- **What is expected**:
The whole of the data must be transcribed exactly.

- **Supplied data**:
Start of Block

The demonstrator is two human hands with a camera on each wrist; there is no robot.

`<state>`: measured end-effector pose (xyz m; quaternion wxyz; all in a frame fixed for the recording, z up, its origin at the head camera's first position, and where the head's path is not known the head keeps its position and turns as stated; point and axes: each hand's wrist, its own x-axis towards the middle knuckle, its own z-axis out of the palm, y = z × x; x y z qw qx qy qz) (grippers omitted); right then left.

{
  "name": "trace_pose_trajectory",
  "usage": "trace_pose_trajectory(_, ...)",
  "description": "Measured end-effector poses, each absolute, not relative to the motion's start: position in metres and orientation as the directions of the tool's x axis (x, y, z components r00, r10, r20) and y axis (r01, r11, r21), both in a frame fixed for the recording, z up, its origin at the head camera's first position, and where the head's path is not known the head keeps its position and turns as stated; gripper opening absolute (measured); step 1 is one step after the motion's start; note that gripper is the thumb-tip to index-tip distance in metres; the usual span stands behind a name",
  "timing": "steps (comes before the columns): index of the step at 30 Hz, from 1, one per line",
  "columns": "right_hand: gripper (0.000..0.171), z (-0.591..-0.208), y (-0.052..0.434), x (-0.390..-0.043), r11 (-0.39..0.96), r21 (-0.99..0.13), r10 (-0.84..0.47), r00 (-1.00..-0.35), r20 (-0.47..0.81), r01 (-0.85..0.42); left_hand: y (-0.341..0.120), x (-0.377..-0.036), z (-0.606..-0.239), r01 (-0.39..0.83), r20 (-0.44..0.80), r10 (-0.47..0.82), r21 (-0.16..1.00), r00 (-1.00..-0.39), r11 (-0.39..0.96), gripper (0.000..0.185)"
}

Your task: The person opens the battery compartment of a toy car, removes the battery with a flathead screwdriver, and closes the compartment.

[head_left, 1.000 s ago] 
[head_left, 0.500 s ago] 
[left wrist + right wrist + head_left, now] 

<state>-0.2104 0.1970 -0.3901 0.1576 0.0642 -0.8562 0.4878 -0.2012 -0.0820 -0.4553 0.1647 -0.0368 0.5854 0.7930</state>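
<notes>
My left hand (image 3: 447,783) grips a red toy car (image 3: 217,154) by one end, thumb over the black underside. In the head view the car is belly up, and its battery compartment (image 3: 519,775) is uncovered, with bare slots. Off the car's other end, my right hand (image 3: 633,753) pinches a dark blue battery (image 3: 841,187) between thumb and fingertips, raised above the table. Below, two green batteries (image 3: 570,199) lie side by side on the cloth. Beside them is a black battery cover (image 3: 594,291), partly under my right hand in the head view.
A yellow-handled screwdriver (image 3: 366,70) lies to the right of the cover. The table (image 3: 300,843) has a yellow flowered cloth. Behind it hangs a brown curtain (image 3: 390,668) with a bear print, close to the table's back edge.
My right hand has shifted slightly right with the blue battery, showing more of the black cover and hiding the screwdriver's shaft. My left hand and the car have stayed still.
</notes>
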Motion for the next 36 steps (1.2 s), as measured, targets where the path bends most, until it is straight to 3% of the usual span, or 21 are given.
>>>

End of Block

- **Result for this exercise**:
The demonstrator is two human hands with a camera on each wrist; there is no robot.

`<state>`: measured end-effector pose (xyz m; quaternion wxyz; all in a frame fixed for the recording, z up, its origin at the head camera's first position, and where the head's path is not known the head keeps its position and turns as stated; point and axes: each hand's wrist, its own x-axis towards the middle knuckle, its own z-axis out of the palm, y = z × x; x y z qw qx qy qz) (grippers omitted); right then left.

{
  "name": "trace_pose_trajectory",
  "usage": "trace_pose_trajectory(_, ...)",
  "description": "Measured end-effector poses, each absolute, not relative to the motion's start: position in metres and orientation as the directions of the tool's x axis (x, y, z components r00, r10, r20) and y axis (r01, r11, r21), both in a frame fixed for the recording, z up, its origin at the head camera's first position, and where the head's path is not known the head keeps its position and turns as stated; gripper opening absolute (measured); step 1 is one step after the motion's start; note that gripper is the thumb-tip to index-tip distance in metres; the usual span stands behind a name",
  "timing": "steps (comes before the columns): index of the step at 30 Hz, from 1, one per line",
  "columns": "right_hand: gripper (0.000..0.171), z (-0.591..-0.208), y (-0.052..0.434), x (-0.390..-0.043), r11 (-0.39..0.96), r21 (-0.99..0.13), r10 (-0.84..0.47), r00 (-1.00..-0.35), r20 (-0.47..0.81), r01 (-0.85..0.42); left_hand: y (-0.341..0.120), x (-0.377..-0.036), z (-0.606..-0.239), r01 (-0.39..0.83), r20 (-0.44..0.80), r10 (-0.47..0.82), r21 (-0.16..1.00), r00 (-1.00..-0.39), r11 (-0.39..0.96), gripper (0.000..0.185)"
}

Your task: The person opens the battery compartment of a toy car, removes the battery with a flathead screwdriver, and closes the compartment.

[head_left, 1.000 s ago] 
[head_left, 0.500 s ago] 
[left wrist + right wrist + head_left, now] 

<state>-0.2104 0.1970 -0.3901 0.1576 0.0642 -0.8562 0.4878 -0.2012 -0.0820 -0.4553 0.1647 -0.0368 0.5854 0.7930</state>
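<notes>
My left hand (image 3: 447,783) grips a red toy car (image 3: 217,154) by one end, thumb over the black underside. In the head view the car is belly up, and its battery compartment (image 3: 519,775) is uncovered, with bare slots. Off the car's other end, my right hand (image 3: 633,753) pinches a dark blue battery (image 3: 841,187) between thumb and fingertips, raised above the table. Below, two green batteries (image 3: 570,199) lie side by side on the cloth. Beside them is a black battery cover (image 3: 594,291), partly under my right hand in the head view.
A yellow-handled screwdriver (image 3: 366,70) lies to the right of the cover. The table (image 3: 300,843) has a yellow flowered cloth. Behind it hangs a brown curtain (image 3: 390,668) with a bear print, close to the table's back edge.
My right hand has shifted slightly right with the blue battery, showing more of the black cover and hiding the screwdriver's shaft. My left hand and the car have stayed still.
</notes>
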Motion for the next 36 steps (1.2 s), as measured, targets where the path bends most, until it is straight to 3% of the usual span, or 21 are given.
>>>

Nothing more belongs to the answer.